The military Aero Clubs, of which there were many in 1970, were part of the general aviation boom of the period. I don’t know how heavily they were subsidized by the base social activities budget, but I suspect quite a bit. There aren’t many Aero Clubs left, but I note the one at Edwards Air Force Base rents a 16-year-old IFR Cessna 172 for $131 per hour wet. That’s the equivalent of $21 in 1970 dollars. Could I have afforded that in 1970? No, but I’d have done it anyway, borrowing the money just to keep flying. After all, I had a place to sleep and I wasn’t going to starve to death, so badly did I want to fly. Are there still people like this today? Yes, maybe, but not very many.

I couldn’t have imagined in 1970 that what was then a vibrant industry would gracefully degrade to the point that new airplanes would be the exception rather than the rule. As were most flightlines, ours was populated largely by leaseback aircraft. We would get a new one once a month or so. The fleet had more than a dozen airplanes, if I remember correctly, and a ramshackle old club house just down the taxiway from a line of parked Hueys. It reeked of old pine paneling, stale oil and cigarette smoke and we loved it. I distinctly recall complaining to the club manager that a favorite 150 of mine, N3008X, had been displaced by a brand-new model that I’d have to get used to. Boo-hoo! How silly. (If I’ve got the N-number right, that airplane is still on the registry.)

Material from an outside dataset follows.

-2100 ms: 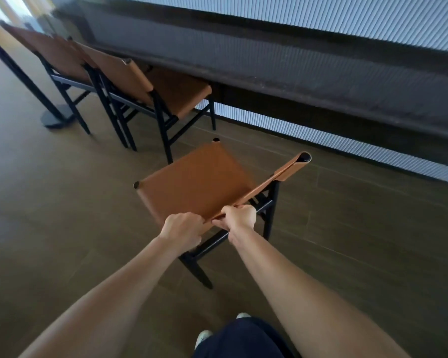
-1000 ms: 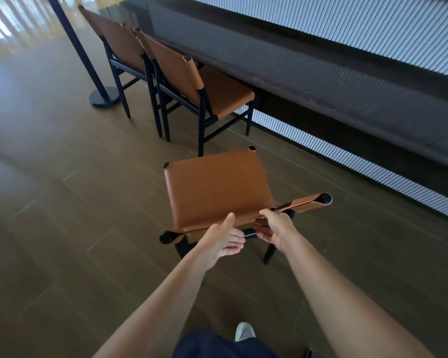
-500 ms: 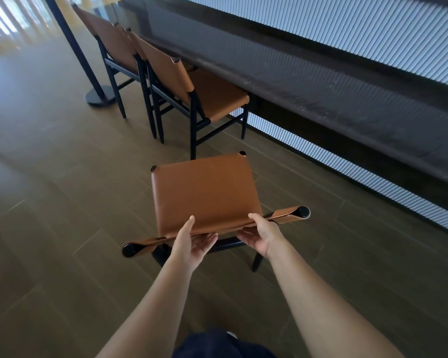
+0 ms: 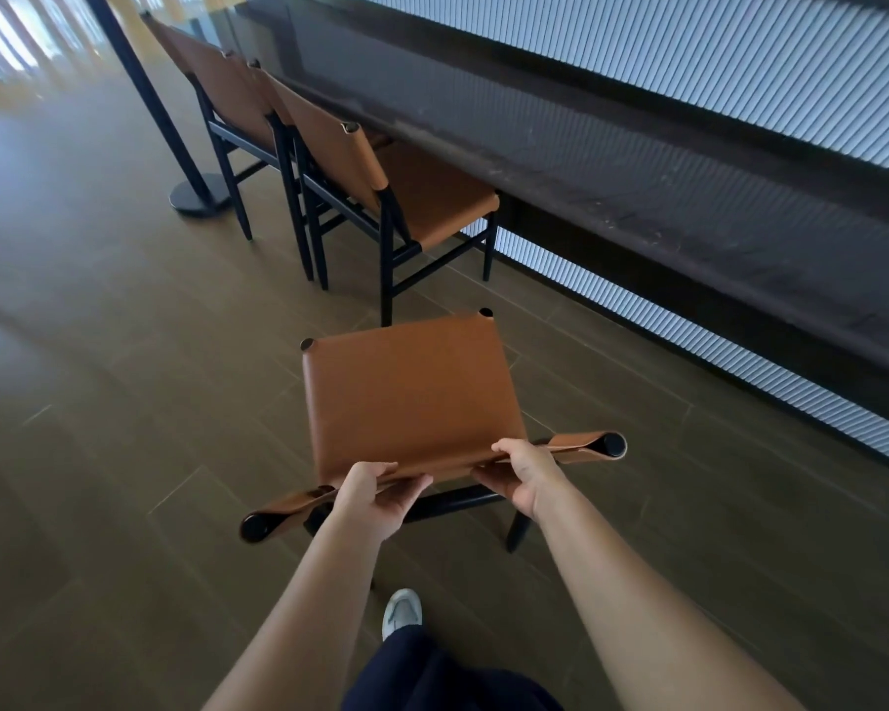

Dredging up these recollections and looking at the pay table, I remember we were always paid in cash. But I never remember getting that 70 cents. Maybe they still owe me. If so, totaling up the interest owed, I’d have enough to buy almost a gallon of gas.

Dynon Is Too Certified

The FAA’s Alison Duquette wrote to say that my describing EAA’s initiative to develop STCs to install Dynon equipment in certified airplanes is misleading. Specifically, I called the Dynon equipment uncertified, which has a specific connotation for general aviation pilots. But that’s incorrect, says Duquette.

“The FAA is not allowing installation of non-certified avionics on certified airplanes. The FAA has approved a supplemental type certificate (STC) for the installation of an avionic product that is similar to a product that is commonly used in the experimental fleet. Dynon Avionics created this certified part for this specific supplemental type certificate. This product has been shown to comply with the Part 23 airworthiness requirements and the FAA has found it to be compliant. Reproduction of this part is performed per S 21.9(a)4 as a commercial part listed on an FAA approved commercial parts list as part of the STC,” Duquette says.

So for FAA purposes, the equipment is certified.